Artist’s rendering of the new hospital complex
  September 5, 1949
Groundbreaking Ceremony for New Hospital

The long-awaited groundbreaking for the new hospital facility took place on September 5, 1949. Throughout the early 1940s, various bond issues and bills were proposed in the Louisiana Legislature. Finally in 1946 a constitutional amendment that authorized the issuance of bonds to be secured by surpluses from the Confederate Veterans’ pension fund tax was approved. A twenty-three acre plot of land was purchased at the southeast corner of Kings Highway and Linwood Avenue.

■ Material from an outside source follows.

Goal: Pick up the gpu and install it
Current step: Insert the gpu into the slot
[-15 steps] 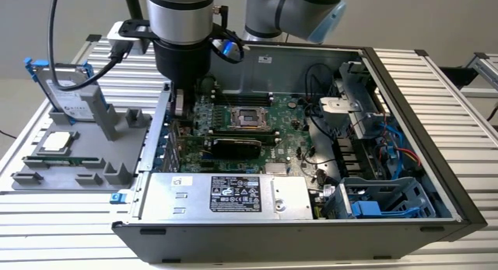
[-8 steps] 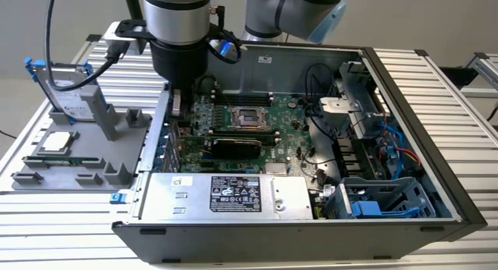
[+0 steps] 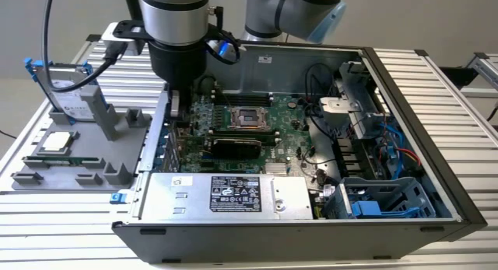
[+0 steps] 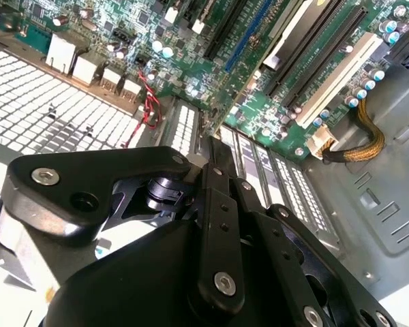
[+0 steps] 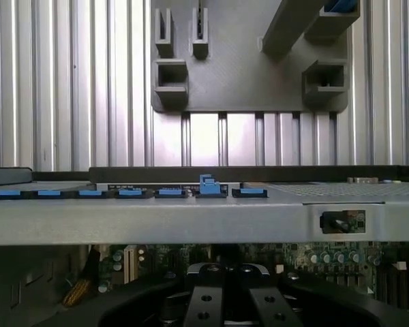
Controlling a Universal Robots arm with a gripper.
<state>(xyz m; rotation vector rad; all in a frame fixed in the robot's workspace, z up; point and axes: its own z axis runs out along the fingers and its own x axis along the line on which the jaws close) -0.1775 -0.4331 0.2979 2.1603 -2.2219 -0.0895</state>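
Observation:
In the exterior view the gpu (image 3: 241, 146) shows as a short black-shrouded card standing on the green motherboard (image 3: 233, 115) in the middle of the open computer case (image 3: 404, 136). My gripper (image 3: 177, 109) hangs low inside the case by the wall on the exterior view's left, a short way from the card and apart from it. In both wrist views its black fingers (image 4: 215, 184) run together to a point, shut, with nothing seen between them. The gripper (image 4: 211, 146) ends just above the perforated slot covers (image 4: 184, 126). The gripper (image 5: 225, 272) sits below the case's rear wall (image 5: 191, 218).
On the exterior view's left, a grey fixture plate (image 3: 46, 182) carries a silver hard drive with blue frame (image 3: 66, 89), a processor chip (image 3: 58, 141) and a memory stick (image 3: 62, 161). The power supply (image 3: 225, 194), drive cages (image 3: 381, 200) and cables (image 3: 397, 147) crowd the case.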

Associated Hospital Architects, composed of the Shreveport firms of Samuel G. Wiener, Neild and Somdal, and Van Os and Flaxman, was chosen to design the building. The $6,039,000 bid from the J.A. Jones Construction Company was accepted and led to the second largest building permit ever issued in Shreveport in July 1949.

The new hospital even received a new name – Confederate Memorial Medical Center – derived from the major source of its funding.